Task brief. Retype exactly the lines that run from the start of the data to the line holding "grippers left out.", including both, and only those.

Material provided.
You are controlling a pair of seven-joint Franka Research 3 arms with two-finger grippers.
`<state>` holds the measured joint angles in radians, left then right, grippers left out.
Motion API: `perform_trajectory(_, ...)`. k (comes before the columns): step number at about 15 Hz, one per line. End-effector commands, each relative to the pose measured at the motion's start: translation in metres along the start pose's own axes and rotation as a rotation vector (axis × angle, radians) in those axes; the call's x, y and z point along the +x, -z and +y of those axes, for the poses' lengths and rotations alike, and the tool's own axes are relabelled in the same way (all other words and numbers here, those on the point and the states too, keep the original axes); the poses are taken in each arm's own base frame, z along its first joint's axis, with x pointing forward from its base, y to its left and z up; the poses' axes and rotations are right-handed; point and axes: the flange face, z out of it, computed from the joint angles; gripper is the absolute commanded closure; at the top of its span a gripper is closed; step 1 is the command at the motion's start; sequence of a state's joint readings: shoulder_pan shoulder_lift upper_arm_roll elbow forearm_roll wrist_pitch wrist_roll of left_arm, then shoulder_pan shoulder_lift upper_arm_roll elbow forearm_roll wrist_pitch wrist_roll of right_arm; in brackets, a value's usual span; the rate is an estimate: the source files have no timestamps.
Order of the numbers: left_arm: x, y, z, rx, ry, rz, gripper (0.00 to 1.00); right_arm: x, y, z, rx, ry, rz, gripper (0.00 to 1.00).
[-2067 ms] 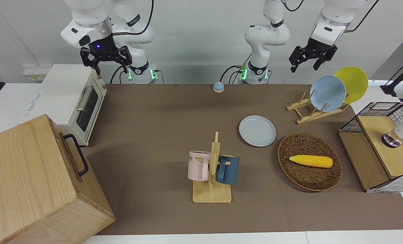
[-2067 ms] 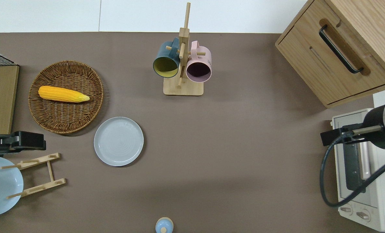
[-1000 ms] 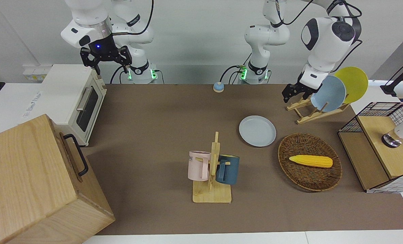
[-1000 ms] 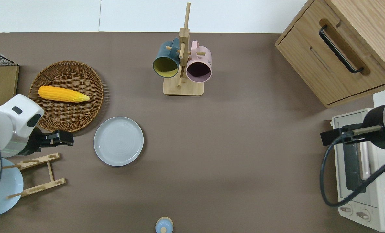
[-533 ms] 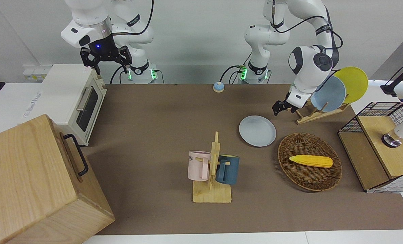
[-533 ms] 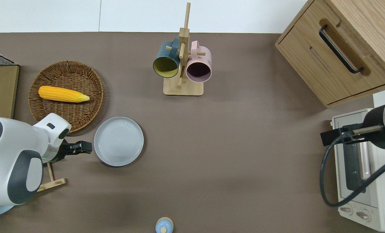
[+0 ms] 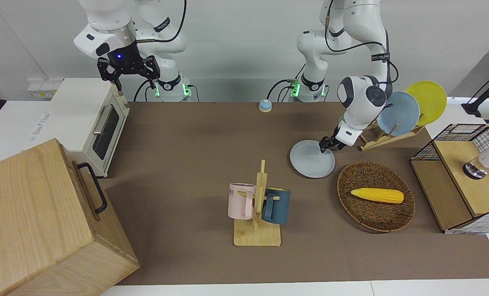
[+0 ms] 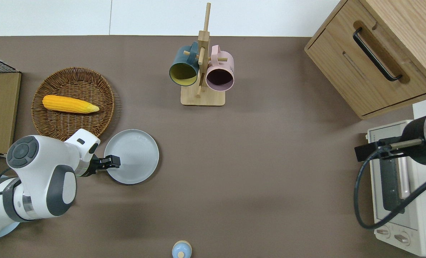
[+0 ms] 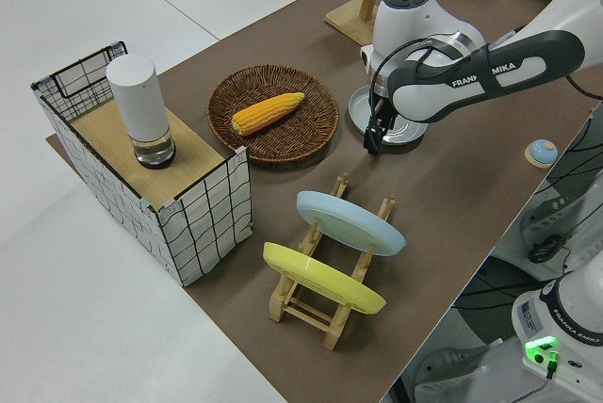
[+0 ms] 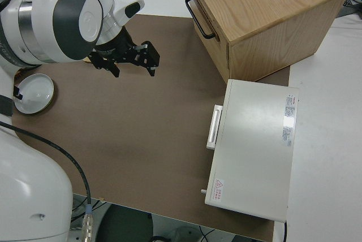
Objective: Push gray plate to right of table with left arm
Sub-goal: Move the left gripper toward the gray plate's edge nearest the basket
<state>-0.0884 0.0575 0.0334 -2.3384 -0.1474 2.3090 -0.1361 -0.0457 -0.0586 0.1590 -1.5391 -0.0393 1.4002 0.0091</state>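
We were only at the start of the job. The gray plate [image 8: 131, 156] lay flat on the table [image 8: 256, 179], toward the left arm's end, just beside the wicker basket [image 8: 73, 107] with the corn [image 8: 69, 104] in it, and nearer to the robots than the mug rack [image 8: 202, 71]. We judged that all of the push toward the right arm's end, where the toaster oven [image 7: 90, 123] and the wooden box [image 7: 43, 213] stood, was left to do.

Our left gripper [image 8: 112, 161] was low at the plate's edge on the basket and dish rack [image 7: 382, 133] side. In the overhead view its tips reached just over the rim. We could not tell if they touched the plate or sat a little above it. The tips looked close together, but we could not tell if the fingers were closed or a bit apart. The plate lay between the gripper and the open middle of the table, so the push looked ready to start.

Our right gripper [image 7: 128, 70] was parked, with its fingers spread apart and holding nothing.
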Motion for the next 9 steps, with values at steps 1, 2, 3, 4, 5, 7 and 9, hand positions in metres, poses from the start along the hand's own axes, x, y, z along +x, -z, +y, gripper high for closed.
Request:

Task response.
You are controlling a pair of seven-joint Franka Research 3 arms with two-finger grippers.
`<state>` holds the measured joint angles in radians, left then right, grippers left out.

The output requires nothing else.